Can Employers Issue Formal Warnings to Works Council Members?
In its decision of 9 September 2015 (Ref.: 7 ABR 69/13), the Federal Labor Court ruled on the legitimacy of a formal warning issued to the chairperson of a works council. The case addressed in the decision involved the chairperson of a works council who sent an email containing a works agreement concluded between his employer and its works council to all employees of the group to which his company belonged. The employer then issued a formal written warning to the chairperson that was entered in his personnel file. The formal warning contained an allegation of breach of the recipient’s duty of constructive cooperation and threatened application to the Labor Court for his removal from office pursuant to § 23 of the Works Constitution Act (Betriebsverfassungsgesetz – BetrVG) as well as his dismissal. In proceedings initiated before the labor court, the works council and its chairperson moved to have the warning removed from the chairperson’s personnel file. The works council also requested that the court rule the warning null and void.

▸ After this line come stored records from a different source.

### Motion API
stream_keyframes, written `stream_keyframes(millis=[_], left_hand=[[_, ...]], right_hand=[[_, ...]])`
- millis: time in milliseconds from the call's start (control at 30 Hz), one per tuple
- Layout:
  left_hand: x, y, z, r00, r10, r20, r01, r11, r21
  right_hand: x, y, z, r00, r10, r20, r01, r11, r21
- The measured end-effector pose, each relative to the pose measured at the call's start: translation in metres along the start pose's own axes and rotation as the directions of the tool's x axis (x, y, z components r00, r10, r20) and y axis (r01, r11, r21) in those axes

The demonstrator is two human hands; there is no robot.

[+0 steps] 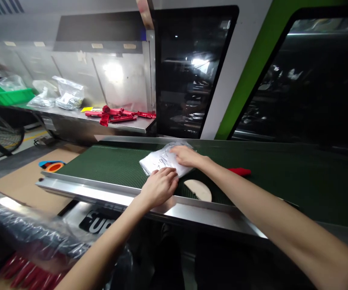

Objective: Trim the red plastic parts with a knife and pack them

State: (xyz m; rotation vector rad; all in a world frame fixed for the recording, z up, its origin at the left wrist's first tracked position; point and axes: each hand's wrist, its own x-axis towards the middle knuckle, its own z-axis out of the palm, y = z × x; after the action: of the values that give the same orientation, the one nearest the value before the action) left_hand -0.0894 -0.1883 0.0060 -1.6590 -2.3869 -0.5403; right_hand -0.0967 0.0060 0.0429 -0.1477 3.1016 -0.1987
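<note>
A clear plastic bag with a white, handwritten sheet (157,160) lies on the green ribbed conveyor belt (107,161). My left hand (161,186) has its fingers curled at the bag's near edge, by the metal side rail. Across the bag's right side, my right hand (186,156) is closed on the plastic, its fingertips partly hidden. Just right of my left hand is a flat, pale half-round piece (198,190). Beyond my right forearm a red part (239,171) shows, partly covered by the arm.
Red plastic parts (119,115) and filled clear bags (69,96) sit on a metal shelf, with a green bin (7,96) farther left. Tape rolls (52,166) rest on cardboard. A plastic-lined box of red parts (28,272) stands at lower left. Machine doors rise behind the belt.
</note>
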Motion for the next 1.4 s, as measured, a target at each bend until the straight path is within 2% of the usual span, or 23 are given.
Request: stream_keyframes(millis=[100, 233, 400, 533, 667, 800, 867, 967, 1033, 1100, 1167, 1200, 1300, 1400], left_hand=[[0.0, 0.001, -0.001, 1.0, -0.015, 0.007, 0.015, 1.0, -0.007], [-0.001, 0.001, -0.003, 0.999, -0.038, 0.023, 0.038, 0.999, -0.009], [-0.001, 0.003, -0.005, 0.998, -0.05, 0.026, 0.05, 0.999, -0.011], [-0.001, 0.004, -0.005, 0.999, -0.05, 0.021, 0.05, 0.998, -0.038], [0.0, -0.001, -0.002, 0.999, -0.044, -0.002, 0.044, 0.994, -0.101], [-0.004, 0.002, -0.004, 0.987, -0.102, -0.126, 0.072, 0.973, -0.22], [-0.009, 0.017, -0.009, 0.963, -0.159, -0.22, 0.084, 0.945, -0.316], [-0.02, 0.059, -0.022, 0.933, -0.234, -0.273, 0.064, 0.855, -0.514], [-0.024, 0.092, -0.03, 0.943, -0.268, -0.197, 0.065, 0.73, -0.68], [-0.026, 0.118, -0.035, 0.93, -0.364, -0.046, 0.134, 0.453, -0.882], [-0.028, 0.134, -0.036, 0.9, -0.429, 0.078, 0.197, 0.242, -0.95], [-0.03, 0.139, -0.035, 0.888, -0.445, 0.116, 0.223, 0.197, -0.955], [-0.039, 0.144, -0.031, 0.878, -0.438, 0.195, 0.288, 0.158, -0.944], [-0.049, 0.146, -0.028, 0.873, -0.432, 0.226, 0.319, 0.156, -0.935]], right_hand=[[-0.015, -0.001, -0.006, 0.999, -0.012, 0.051, 0.009, 0.999, 0.05], [-0.03, 0.002, -0.003, 0.996, 0.009, 0.091, -0.021, 0.99, 0.139], [-0.03, 0.009, 0.005, 0.994, 0.108, 0.008, -0.107, 0.959, 0.261], [-0.03, 0.012, 0.0, 0.976, 0.186, -0.111, -0.132, 0.917, 0.376], [-0.053, 0.006, -0.021, 0.901, 0.305, -0.307, -0.109, 0.847, 0.52], [-0.107, -0.012, -0.04, 0.792, 0.418, -0.444, -0.038, 0.76, 0.648], [-0.139, -0.027, -0.041, 0.77, 0.448, -0.453, -0.007, 0.717, 0.697], [-0.178, -0.056, -0.029, 0.791, 0.455, -0.409, 0.011, 0.658, 0.753], [-0.194, -0.074, -0.019, 0.817, 0.441, -0.372, 0.017, 0.626, 0.78], [-0.205, -0.089, -0.01, 0.822, 0.441, -0.36, 0.025, 0.604, 0.797], [-0.214, -0.097, -0.003, 0.805, 0.462, -0.373, 0.029, 0.597, 0.802], [-0.218, -0.1, 0.0, 0.792, 0.475, -0.383, 0.028, 0.598, 0.801], [-0.231, -0.104, 0.007, 0.758, 0.516, -0.4, 0.016, 0.597, 0.802], [-0.242, -0.108, 0.011, 0.743, 0.537, -0.399, 0.009, 0.588, 0.809]])
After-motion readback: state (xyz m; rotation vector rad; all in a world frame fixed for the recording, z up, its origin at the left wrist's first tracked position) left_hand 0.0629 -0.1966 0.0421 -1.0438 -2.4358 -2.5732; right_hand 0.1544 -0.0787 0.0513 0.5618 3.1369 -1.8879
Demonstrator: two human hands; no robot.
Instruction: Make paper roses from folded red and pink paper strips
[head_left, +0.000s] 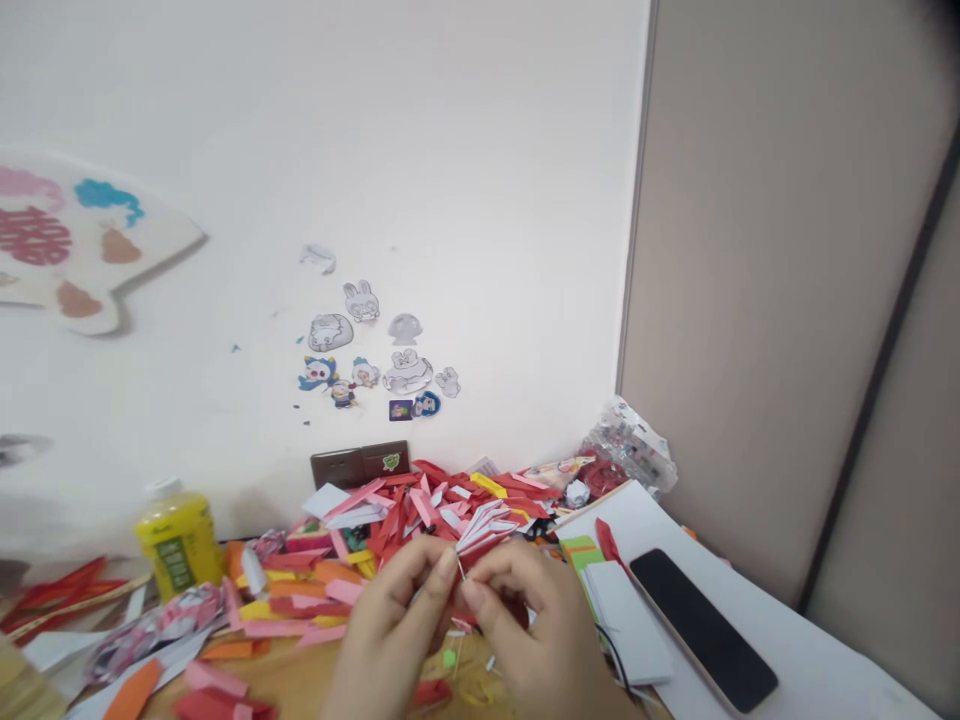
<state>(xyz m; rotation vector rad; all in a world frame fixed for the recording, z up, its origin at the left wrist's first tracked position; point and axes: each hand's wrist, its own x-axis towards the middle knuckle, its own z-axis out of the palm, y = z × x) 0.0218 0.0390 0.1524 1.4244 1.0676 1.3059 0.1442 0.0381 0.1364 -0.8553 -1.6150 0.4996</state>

After both the Labor Court and Higher Labor Court had granted the motions of the works council, the Federal Labor Court dismissed the motion. The court granted only the motion to have the warning deleted from the personnel file of the chairperson of the works council.
The Federal Labor Court found that the very application for a declaratory judgment was inadmissible since the decision as to the validity of a warning does not involve a legal issue amenable to resolution by the Court within the meaning of § 256(1) of the Code of Civil Procedure (Zivilprozessordnung – ZPO ), but only a preliminary question, and that there were therefore no grounds for the works council’s motion to have the warning removed from the personnel file of the chairperson of the works council. The Court argued that the only possible legal basis for the relief sought by the works council as a collective body, § 78 sent. 1 of the Works Constitution Act, did not apply since the right to have a formal warning expunged represented a very personal right of the respective works council member and did not accrue to any other entity.
According to the court, § 17(2) sent. 1 of the German Judicature Act (Gerichtsverfassungsgesetz – GVG) does, however, give the chairperson of a works council a personal right to have a formal warning removed from his personnel file according to §§ 242 and 1004(1) sent. 1 of the German Civil Code (Bürgerliches Gesetzbuch) regardless of whether he had breached any of his duties under co-determination law. The Court concluded that the formal warning had to be deleted from the personnel file if for no other reason than because the employer sought to sanction a breach of an official act with a threat of dismissal.
Implications for Practice
This decision of the Federal Labor Court shows once again that it is necessary to make a clear distinction between breaches of law governing co-determination and personal acts when reacting to any act of a member of a works council. An employee may be subjected to sanctions, i.e., a formal warning with the threat of dismissal or actual dismissal, only in the case of breach of duty in the capacity as employee. According to the established case law of the Federal Labor Court, personal sanctions under employment law are on the other hand not permissible in the case of any dereliction of duty on the part of a works council member under co-determination law. The only possibility in such cases – assuming that validity of a formal warning under co-determination law is disputed – is to threaten removal proceedings under co-determination law pursuant to § 23(1) of the Works Constitution Act.